The U.S. wants to make sure that any arrangement guarantees Syrian President Bashar al-Assad will stop bombing his people and allows for humanitarian access. Russia, for its part, has said it wants to make sure that the U.S. separates terrorist groups from opposition fighters in cities like Aleppo, where regime forces and the Syrian opposition have engaged in intensified clashes in recent months. The U.S. said it wouldn’t agree to anything that allowed for a siege of Aleppo, once Syria’s largest city before the war, to continue.
“We need to see a situation where it’s clear within whatever is being agreed with the Russians that there won’t be a siege of Aleppo,” a second senior official traveling with Mr. Kerry said.
The officials said the talks could continue beyond Friday but wouldn’t go on indefinitely.
“If we conclude that it’s just a waste of time and that—and it’s being dragged on for no other purpose than to gain time—then there will be no purpose in us continuing,” the second official said.
U.S. officials had hoped to announce a deal in China on the sidelines of the Group of 20 summit but meetings between President Barack Obama and Russian President Vladimir Putin as well as between Mr. Kerry and Mr. Lavrov fell short.

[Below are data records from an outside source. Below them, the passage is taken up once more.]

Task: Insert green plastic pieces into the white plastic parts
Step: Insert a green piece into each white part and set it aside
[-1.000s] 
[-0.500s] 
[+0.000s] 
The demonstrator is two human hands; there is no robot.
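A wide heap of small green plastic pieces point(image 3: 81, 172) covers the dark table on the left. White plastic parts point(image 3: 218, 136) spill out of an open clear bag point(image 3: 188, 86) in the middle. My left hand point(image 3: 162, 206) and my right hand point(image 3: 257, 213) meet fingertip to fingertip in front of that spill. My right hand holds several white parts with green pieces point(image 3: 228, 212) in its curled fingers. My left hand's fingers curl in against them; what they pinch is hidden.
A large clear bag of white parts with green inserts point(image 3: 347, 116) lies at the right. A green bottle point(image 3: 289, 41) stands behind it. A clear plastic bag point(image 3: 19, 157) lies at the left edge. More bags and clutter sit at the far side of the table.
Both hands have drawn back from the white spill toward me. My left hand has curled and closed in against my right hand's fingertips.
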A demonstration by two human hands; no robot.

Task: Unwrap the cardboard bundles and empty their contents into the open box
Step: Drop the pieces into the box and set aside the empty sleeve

The Syria talks are taking place amid growing tensions between Moscow and Washington. At issue other than the conflict in Syria conflict are a 2015 cease-fire reached in Ukraine that hasn’t been fully implemented and growing U.S. concern that Russian hackers are targeting U.S. electoral systems.
Under the plan Mr. Kerry put forward in July, the U.S. and Russia would share information and coordinate air attacks against the Syria Conquest Front, which was formerly known as the Nusra Front and was linked to al Qaeda. In exchange, Mr. Assad’s air force would halt all operations, and U.S. and Russian airstrikes would target only Islamic State and the Syria Conquest Front.
Since then, the diplomacy has been complicated by increased fighting in Aleppo, where members of the Syrian Conquest Front have increasingly become more mixed with moderate opposition fighters. Russia wants the U.S. to ensure that opposition fighters be separated from the terrorist groups.
The U.S. and Russia had announced a cease-fire agreement in February that has largely fallen apart. The most recent round of diplomacy is intended to repair what U.S. officials believe led to its collapse, including the Assad regime’s frequent violations of the accord without consequences and the rise of the Syrian Conquest Front, formerly the al Qaeda-affiliated Nusra Front, as the violence has continued on the ground.
President Barack Obama in China said he was skeptical that the U.S. and Russia could reach a deal, and if they did, that Mr. Putin would abide by it over the long term. The U.S. has entered into agreements with Russia on Syria and Ukraine, only to have them unravel.